Scientific classification
- Kingdom: Animalia
- Phylum: Mollusca
- Class: Gastropoda
- Subclass: Caenogastropoda
- Order: Neogastropoda
- Superfamily: Conoidea
- Family: Conidae
- Genus: Conus
- Species: C. luciae
- Binomial name: Conus luciae Moolenbeek, 1986
- Synonyms: Conus (Turriconus) luciae Moolenbeek, 1986 · accepted, alternate representation; Kurodaconus luciae (Moolenbeek, 1986); Profundiconus luciae (Moolenbeek, 1986); Turriconus (Kurodaconus) luciae (Moolenbeek, 1986);

= Conus luciae =

- Authority: Moolenbeek, 1986
- Conservation status: LC
- Synonyms: Conus (Turriconus) luciae Moolenbeek, 1986 · accepted, alternate representation, Kurodaconus luciae (Moolenbeek, 1986), Profundiconus luciae (Moolenbeek, 1986), Turriconus (Kurodaconus) luciae (Moolenbeek, 1986)

Species of sea snail

Conus luciae is a species of sea snail, a marine gastropod mollusk in the family Conidae, the cone snails and their allies.

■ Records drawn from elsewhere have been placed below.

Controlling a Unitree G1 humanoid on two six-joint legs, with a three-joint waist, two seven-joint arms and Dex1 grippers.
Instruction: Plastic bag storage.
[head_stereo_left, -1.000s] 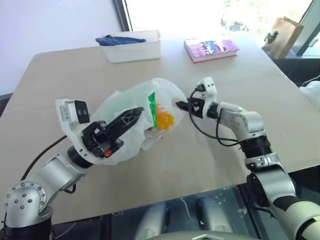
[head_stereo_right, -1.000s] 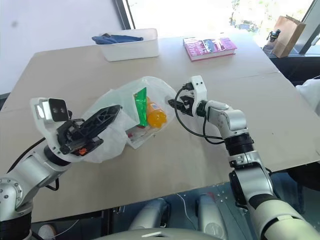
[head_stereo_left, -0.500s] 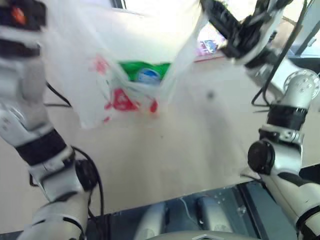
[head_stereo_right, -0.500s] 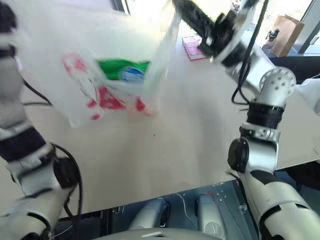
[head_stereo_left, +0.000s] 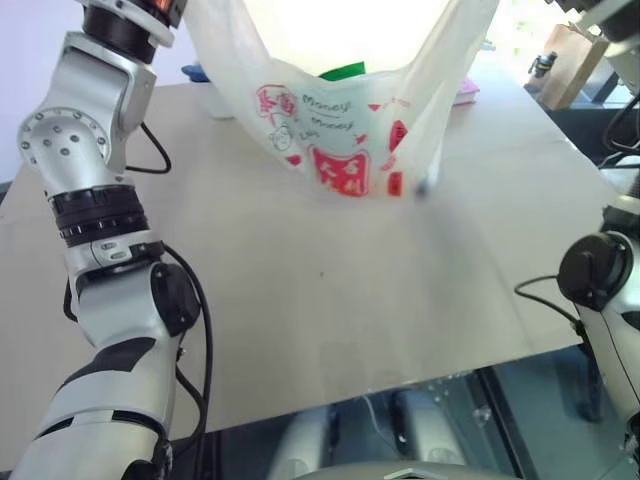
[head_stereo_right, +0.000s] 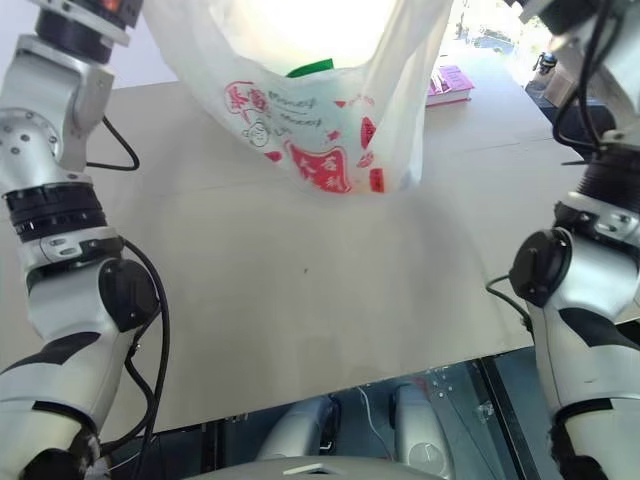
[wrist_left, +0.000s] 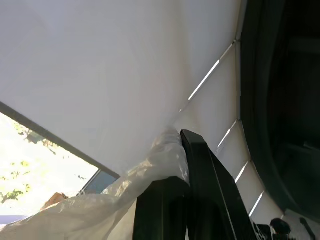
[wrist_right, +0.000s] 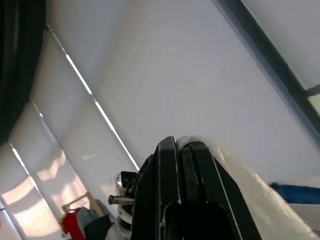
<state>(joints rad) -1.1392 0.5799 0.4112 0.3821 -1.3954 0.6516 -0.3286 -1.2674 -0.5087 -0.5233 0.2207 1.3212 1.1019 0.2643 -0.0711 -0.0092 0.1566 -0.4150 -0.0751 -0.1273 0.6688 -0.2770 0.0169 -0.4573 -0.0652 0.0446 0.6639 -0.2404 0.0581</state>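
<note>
1. Translucent white plastic, printed in red, hangs above the far half of the worktop (head_stereo_left: 300, 300): this is the plastic bag (head_stereo_left: 345, 140), held up by its two sides so that its bottom sags in a curve just over the surface.
2. Whether the bag's lowest fold touches the worktop cannot be told.
3. Something green (head_stereo_left: 342, 70) shows through the film inside the bag, near its upper middle.
4. The left claw (wrist_left: 182, 145) is clamped tight on one edge of the bag; in the left wrist view crinkled film bunches against its black fingers (wrist_left: 200, 170) and trails away from them.
5. The right claw (wrist_right: 177, 145) is likewise squeezed closed, with a pale strip of the bag's film running along one finger in the right wrist view.
6. The left arm rises along the worktop's left edge, the right arm along its right edge, and the bag is stretched between them.
7. A pink book (head_stereo_right: 449, 85) lies near the far right corner of the worktop, partly behind the bag.
8. A brown paper bag (head_stereo_left: 568, 62) stands beyond the worktop's far right corner.
</note>
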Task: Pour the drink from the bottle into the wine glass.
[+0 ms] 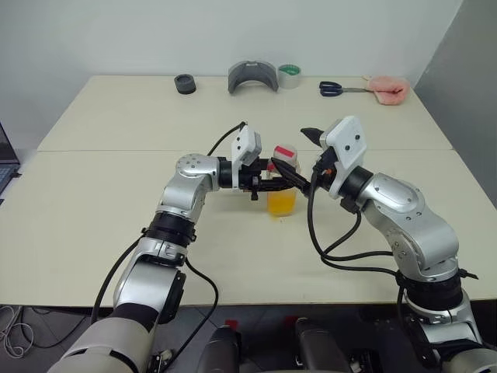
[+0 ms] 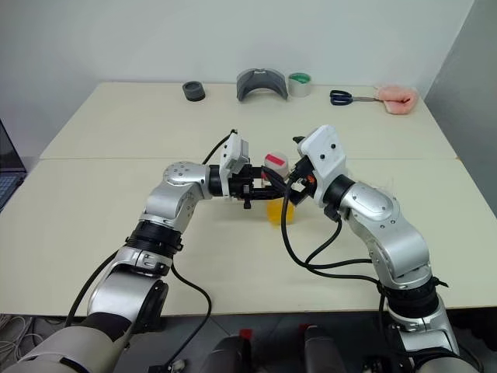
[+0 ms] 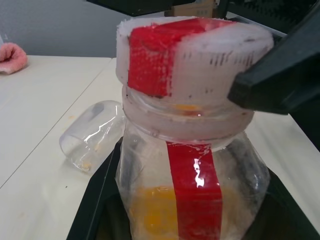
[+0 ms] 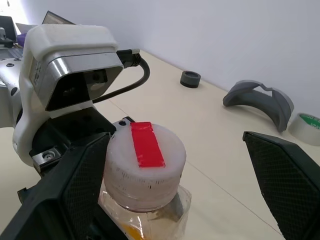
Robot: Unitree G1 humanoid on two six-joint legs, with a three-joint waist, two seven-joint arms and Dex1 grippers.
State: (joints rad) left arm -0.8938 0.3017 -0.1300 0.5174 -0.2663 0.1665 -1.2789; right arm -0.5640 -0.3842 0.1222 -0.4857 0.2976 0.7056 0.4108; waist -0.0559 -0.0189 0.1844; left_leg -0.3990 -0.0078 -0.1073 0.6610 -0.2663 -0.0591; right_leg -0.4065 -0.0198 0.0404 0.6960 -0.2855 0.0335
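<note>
**Cap still on: bottle held steady for unscrewing**

The left gripper (image 1: 268,180) is clenched around the bottle (image 1: 283,186), gripping the body just below the neck and holding it upright above the middle of the table (image 1: 116,217), in front of the robot. Holding it low on the body leaves the red-and-white cap (image 4: 145,157) free from above, which looks like the reason for this grip: one arm acts as a clamp while the other works the lid.

The right gripper (image 4: 175,200) is spread wide, its fingers (image 4: 80,187) standing either side of the cap. One finger sits just beside the cap's rim; the other is well apart from it. They have not closed on it, so the cap is not yet grasped.

The drink (image 1: 281,202) fills only the lower part of the bottle, so it should stay put as long as the bottle is kept upright.

The wine glass (image 3: 92,135) lies on its side on the table, beyond the bottle in the left wrist view, with a small trace of orange inside the bowl. It will likely need standing up before any pouring.

Along the far edge sit a roll of tape (image 1: 289,75), scissors (image 1: 335,89) and a pink cloth (image 1: 388,89), well away from the work.
</note>
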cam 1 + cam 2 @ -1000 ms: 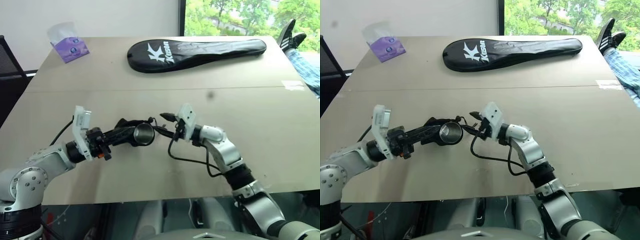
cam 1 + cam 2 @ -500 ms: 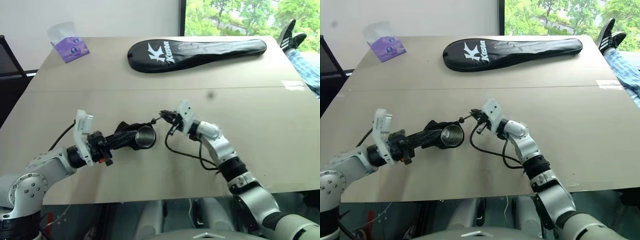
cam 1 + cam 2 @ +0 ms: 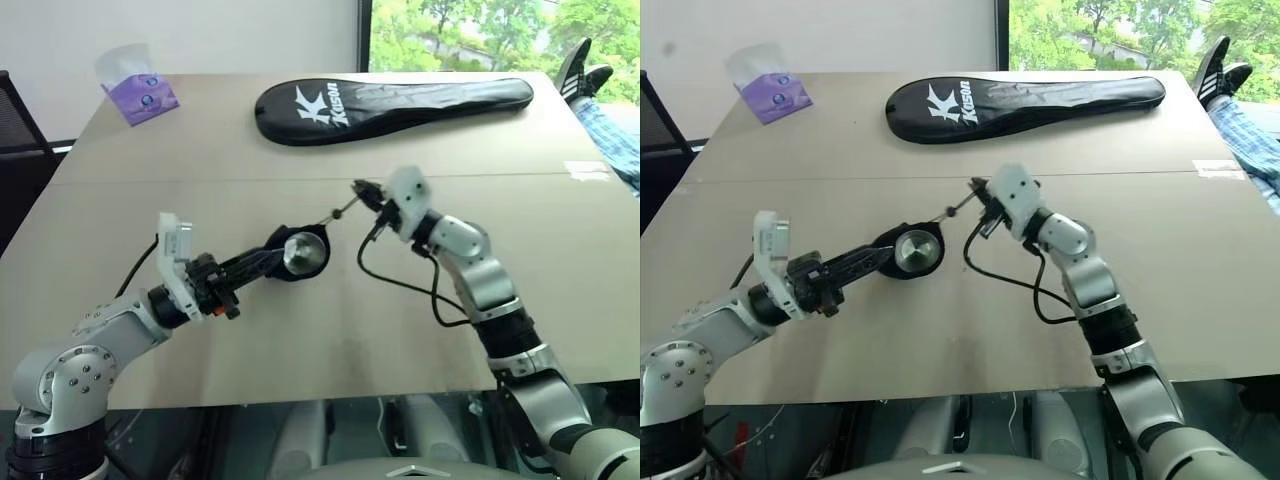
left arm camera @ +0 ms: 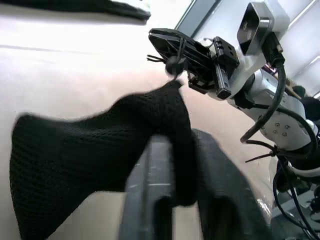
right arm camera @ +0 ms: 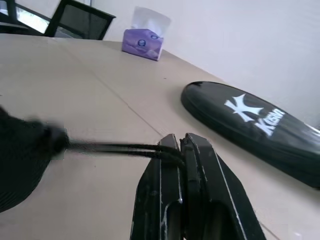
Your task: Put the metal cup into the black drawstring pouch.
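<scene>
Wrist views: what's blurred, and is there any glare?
Left wrist view: own fingers out of focus, pouch soft, right pincer sharp. Right wrist view: pouch smeared at the edge, cord and fingers fairly crisp. Left eye view: cup shows a bright highlight.

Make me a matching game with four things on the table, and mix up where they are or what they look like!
Things:
1. tissue pack
2. racket cover
3. metal cup
4. pouch cord

Descriptions:
A. pinched between the right gripper's shut fingers
B. long and black with white letters
C. shiny, sitting in the black drawstring pouch
D. purple, at the table's far left corner

Pairs: 1-D, 2-B, 3-C, 4-A
</scene>
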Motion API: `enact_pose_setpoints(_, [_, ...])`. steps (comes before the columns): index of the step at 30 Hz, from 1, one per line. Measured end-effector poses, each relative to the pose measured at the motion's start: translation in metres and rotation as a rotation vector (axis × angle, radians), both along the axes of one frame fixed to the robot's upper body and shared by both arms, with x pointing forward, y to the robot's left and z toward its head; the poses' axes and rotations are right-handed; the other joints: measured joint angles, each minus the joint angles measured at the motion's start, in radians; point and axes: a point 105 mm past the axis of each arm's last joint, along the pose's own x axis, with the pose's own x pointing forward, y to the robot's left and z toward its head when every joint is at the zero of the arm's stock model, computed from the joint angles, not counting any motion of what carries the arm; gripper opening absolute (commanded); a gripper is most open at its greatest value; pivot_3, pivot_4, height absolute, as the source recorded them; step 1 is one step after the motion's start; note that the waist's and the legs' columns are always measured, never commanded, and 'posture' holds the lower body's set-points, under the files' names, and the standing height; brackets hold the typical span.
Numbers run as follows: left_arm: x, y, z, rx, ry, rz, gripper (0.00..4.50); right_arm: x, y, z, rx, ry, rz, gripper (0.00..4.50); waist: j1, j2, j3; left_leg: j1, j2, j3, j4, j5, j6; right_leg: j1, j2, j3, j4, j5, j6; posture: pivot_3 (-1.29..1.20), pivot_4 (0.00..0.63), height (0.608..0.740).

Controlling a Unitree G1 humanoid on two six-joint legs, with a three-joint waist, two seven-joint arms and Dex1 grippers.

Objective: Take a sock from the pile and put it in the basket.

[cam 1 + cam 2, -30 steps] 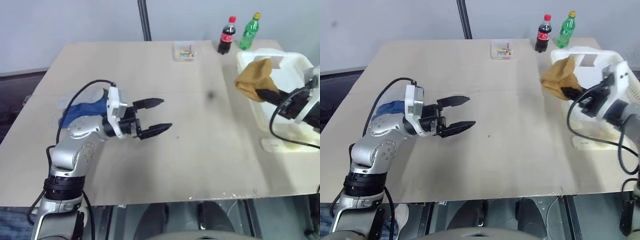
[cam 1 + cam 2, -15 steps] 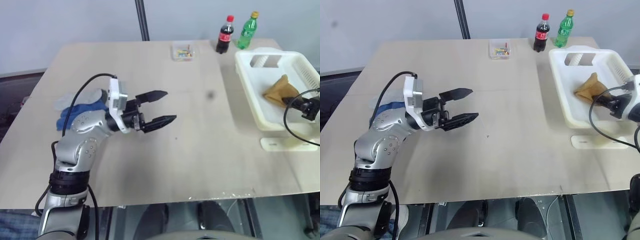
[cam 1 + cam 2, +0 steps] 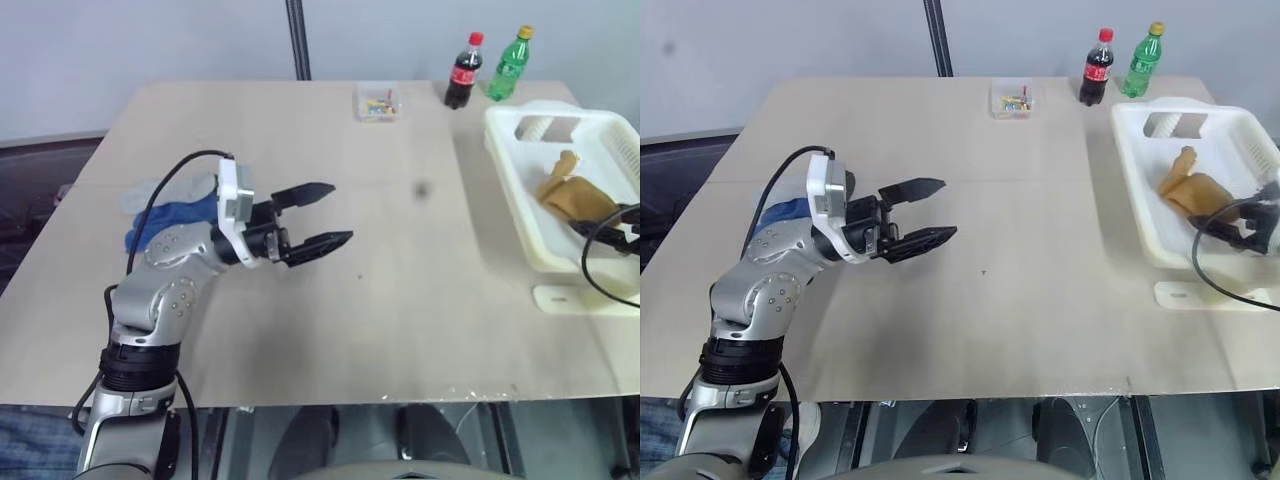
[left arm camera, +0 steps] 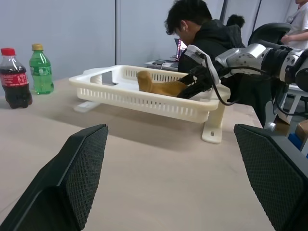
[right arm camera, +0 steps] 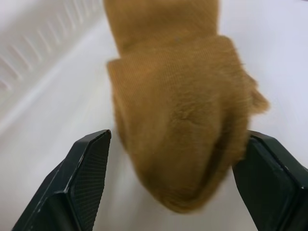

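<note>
head views: the sock [image 3: 572, 194] now lies inside the basket [image 3: 520, 128], lowered from its rim; left gripper [image 3: 318, 214] hangs spread and empty near the pile [image 3: 165, 210]; right wrist view: right gripper [image 5: 175, 185] has let go, fingers parted around the sock; delivery looks done.

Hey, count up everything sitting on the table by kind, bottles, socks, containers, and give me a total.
Bottles: 2, a cola bottle and a green bottle.
Socks: 3, a mustard sock in the basket, plus a blue sock and a pale grey sock in the pile.
Containers: 2, the white basket and a small clear box.
Total: 7
</note>
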Motion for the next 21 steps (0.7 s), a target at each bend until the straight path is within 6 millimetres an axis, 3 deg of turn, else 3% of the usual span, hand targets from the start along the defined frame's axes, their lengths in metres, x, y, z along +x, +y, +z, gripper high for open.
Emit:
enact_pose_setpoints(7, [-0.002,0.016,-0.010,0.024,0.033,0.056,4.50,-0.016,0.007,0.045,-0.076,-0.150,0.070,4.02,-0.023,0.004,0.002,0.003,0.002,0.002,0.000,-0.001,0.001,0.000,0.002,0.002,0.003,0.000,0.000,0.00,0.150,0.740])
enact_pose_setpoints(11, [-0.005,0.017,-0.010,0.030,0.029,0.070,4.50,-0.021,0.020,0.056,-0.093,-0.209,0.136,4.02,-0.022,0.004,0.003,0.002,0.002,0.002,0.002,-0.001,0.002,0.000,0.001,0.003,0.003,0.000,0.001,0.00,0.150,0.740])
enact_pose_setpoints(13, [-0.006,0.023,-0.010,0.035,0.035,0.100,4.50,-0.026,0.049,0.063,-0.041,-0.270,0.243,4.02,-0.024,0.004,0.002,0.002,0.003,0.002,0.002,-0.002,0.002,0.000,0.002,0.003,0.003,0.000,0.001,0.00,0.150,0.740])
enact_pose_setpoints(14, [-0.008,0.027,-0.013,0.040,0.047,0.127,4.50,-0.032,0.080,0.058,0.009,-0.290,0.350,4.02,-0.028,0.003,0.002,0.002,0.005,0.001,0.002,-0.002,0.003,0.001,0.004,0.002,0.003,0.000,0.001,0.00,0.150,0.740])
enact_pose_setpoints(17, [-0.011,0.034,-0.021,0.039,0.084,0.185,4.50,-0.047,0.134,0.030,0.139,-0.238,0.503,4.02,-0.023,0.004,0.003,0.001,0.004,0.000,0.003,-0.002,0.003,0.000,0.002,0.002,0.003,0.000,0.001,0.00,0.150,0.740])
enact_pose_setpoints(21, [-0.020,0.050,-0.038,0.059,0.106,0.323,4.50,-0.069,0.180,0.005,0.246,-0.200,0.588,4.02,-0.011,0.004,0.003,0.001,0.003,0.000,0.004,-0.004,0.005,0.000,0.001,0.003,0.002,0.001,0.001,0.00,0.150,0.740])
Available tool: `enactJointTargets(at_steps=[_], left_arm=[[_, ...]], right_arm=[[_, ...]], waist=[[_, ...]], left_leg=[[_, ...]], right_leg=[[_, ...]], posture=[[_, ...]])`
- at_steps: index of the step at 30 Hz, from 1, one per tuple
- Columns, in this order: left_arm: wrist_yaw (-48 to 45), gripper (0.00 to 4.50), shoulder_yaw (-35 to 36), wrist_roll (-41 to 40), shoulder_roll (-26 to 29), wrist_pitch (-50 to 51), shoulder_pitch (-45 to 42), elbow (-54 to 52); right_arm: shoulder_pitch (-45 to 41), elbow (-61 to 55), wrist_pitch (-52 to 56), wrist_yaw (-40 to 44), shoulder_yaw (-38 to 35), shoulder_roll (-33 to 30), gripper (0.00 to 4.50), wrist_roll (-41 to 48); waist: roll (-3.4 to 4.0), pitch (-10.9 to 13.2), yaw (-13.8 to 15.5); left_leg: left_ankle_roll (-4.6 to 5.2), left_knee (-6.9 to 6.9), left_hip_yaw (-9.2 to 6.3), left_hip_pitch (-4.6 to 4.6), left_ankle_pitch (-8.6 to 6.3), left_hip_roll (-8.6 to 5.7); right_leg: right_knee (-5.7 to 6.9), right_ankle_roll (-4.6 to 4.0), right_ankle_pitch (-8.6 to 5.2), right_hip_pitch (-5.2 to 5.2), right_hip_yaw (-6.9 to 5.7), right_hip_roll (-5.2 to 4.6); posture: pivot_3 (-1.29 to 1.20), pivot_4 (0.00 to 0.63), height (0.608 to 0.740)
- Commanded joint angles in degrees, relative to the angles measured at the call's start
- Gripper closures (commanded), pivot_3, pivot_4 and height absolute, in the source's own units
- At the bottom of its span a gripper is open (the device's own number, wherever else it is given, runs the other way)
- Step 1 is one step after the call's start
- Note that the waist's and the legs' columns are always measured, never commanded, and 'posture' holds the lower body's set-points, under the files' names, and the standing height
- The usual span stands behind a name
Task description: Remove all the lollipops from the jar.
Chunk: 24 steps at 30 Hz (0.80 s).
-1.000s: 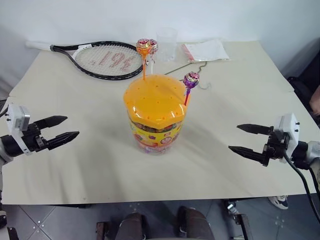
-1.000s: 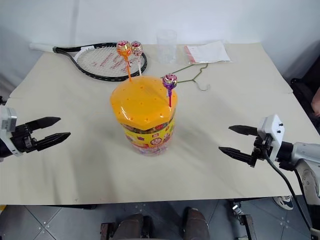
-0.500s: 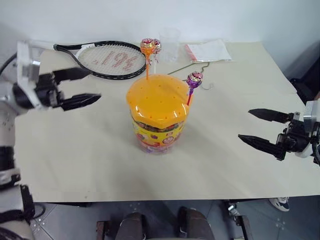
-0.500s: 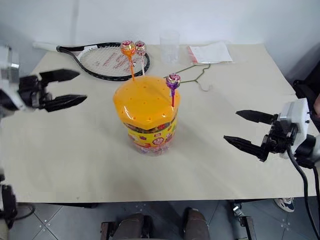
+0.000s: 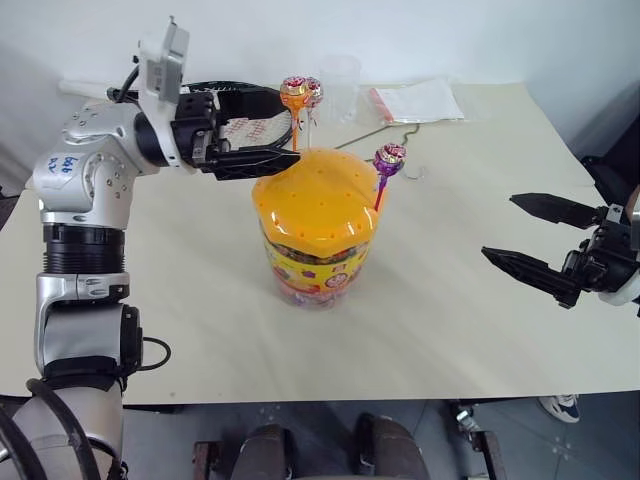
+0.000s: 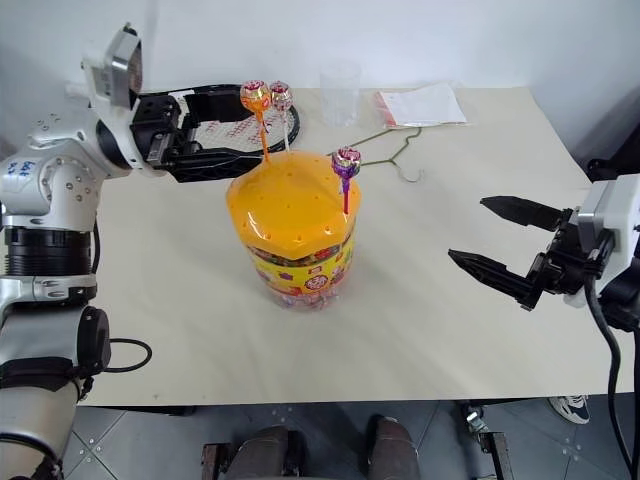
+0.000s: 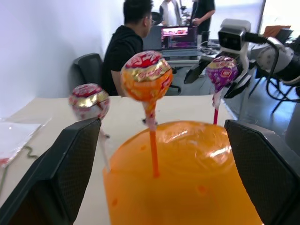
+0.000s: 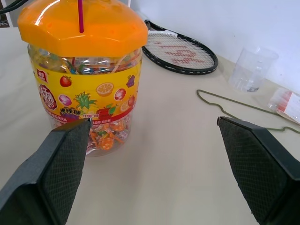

Like all species within the genus Conus, these snails are predatory and venomous. They are capable of stinging humans, therefore live ones should be handled carefully or not at all.

==Description==

The shell has an obconic shape with light colouring and small spots. The aperture is notably thin, curving around the exterior. The size of the shell varies between 21 mm and 62 mm.
==Distribution==
This marine species occurs in the Coral Sea and off New Caledonia.